# What you will do:
All lines from the first line of the material up to and including the line with "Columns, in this" must be copied exactly, and no others.

------ Data segment

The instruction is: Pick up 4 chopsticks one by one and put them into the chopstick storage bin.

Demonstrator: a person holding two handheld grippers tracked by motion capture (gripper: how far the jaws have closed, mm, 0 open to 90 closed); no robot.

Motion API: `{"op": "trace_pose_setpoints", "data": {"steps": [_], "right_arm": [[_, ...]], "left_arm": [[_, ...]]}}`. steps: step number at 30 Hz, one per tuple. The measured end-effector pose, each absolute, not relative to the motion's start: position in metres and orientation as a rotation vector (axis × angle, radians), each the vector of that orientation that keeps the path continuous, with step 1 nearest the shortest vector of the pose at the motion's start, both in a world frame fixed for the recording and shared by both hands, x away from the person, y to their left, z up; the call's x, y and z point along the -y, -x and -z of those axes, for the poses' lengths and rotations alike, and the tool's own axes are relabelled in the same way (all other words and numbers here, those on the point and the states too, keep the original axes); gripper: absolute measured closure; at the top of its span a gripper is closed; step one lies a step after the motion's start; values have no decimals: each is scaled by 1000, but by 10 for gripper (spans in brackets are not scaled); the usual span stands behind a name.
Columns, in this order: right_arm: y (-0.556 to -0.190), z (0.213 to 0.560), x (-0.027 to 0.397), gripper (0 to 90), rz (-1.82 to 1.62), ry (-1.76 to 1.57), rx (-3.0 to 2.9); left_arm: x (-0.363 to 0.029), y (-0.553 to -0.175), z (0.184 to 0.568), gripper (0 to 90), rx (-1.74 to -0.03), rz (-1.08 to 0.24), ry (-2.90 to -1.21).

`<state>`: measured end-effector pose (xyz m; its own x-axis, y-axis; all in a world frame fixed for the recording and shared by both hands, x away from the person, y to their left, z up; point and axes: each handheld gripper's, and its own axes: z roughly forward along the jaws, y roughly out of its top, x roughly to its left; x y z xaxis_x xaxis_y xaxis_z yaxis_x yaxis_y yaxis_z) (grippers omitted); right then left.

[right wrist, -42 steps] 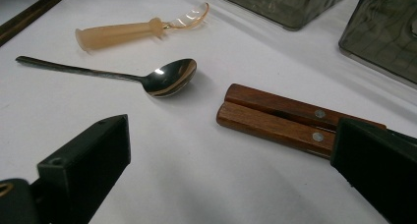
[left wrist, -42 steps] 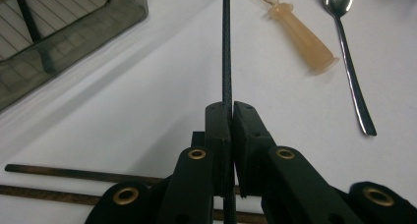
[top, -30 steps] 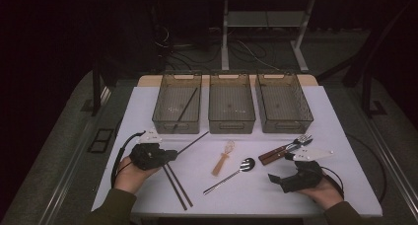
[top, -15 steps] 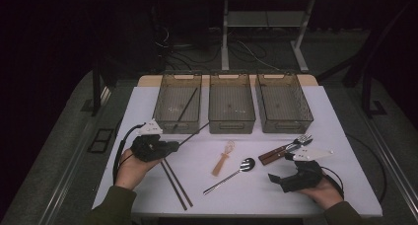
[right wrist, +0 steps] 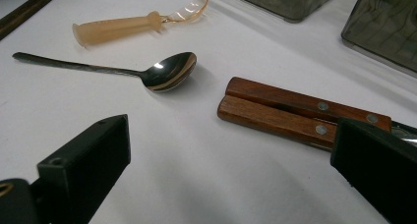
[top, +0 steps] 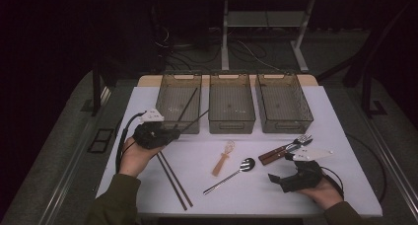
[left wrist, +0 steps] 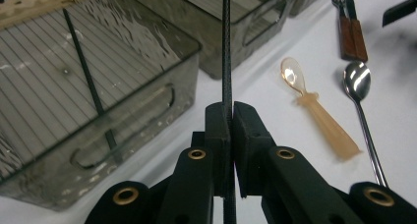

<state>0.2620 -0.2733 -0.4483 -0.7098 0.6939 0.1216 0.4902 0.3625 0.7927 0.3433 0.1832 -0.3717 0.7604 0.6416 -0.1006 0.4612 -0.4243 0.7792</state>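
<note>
My left gripper (top: 170, 134) (left wrist: 231, 111) is shut on a thin black chopstick (top: 193, 119) (left wrist: 226, 47), held just off the table in front of the left bin (top: 167, 125) (left wrist: 194, 47); the stick's far end points over the bin's near right corner. One more chopstick (top: 188, 104) (left wrist: 86, 76) leans inside that bin. Two others (top: 172, 178) lie on the white table below my left hand. My right gripper (top: 277, 178) (right wrist: 231, 170) rests open near the front right, with bare table between its jaws.
An amber plastic spoon (top: 223, 158) (right wrist: 118, 28) and a metal spoon (top: 231, 175) (right wrist: 167, 71) lie mid-table. A wooden-handled fork and knife (top: 283, 148) (right wrist: 295, 113) lie just beyond the right gripper. The middle bin (top: 231, 124) and right bin (top: 286, 126) stand behind.
My left gripper has risen and moved away from me toward the left bin, carrying the chopstick. The right gripper has stayed where it was.
</note>
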Motion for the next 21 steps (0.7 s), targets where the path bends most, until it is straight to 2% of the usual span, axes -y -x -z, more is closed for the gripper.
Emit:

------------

# Output:
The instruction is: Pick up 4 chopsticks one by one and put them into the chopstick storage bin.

Demonstrator: a person holding two handheld grippers tracked by motion capture (gripper: how far the jaws have closed, mm, 0 open to 90 closed); no robot.

Motion API: `{"op": "trace_pose_setpoints", "data": {"steps": [_], "right_arm": [[_, ...]], "left_arm": [[_, ...]]}}`. steps: step number at 30 Hz, one per tuple. The measured end-effector pose, each absolute, not relative to the motion's start: position in metres and orientation as a rotation vector (axis × angle, radians), each the vector of that orientation that keeps the path continuous, with step 1 nearest the shortest vector of the pose at the motion's start, both in a world frame fixed for the recording and shared by both hands, x away from the person, y to their left, z up; the call's x, y and z point along the -y, -x and -z of those axes, for the poses' lengths and rotations alike, and the tool's own axes are relabelled in the same way (all other words and numbers here, those on the point and the states too, keep the original axes); gripper: absolute measured closure; at the top of its span a gripper is closed; step one lies a step after the motion's start; values have no decimals: each is scaled by 1000, but by 10 for gripper (spans in brackets are not scaled); the usual span stands behind a name.
Columns, in this order: right_arm: y (-0.556 to -0.190), z (0.213 to 0.560), x (-0.027 to 0.397), gripper (0 to 90), rz (-1.82 to 1.62), ry (-1.76 to 1.57), rx (-3.0 to 2.9); left_arm: x (-0.363 to 0.029), y (-0.553 to -0.175), z (0.184 to 0.568), gripper (0 to 90), rx (-1.74 to -0.03), rz (-1.08 to 0.24), ry (-2.90 to -1.21).

The answer was given in full.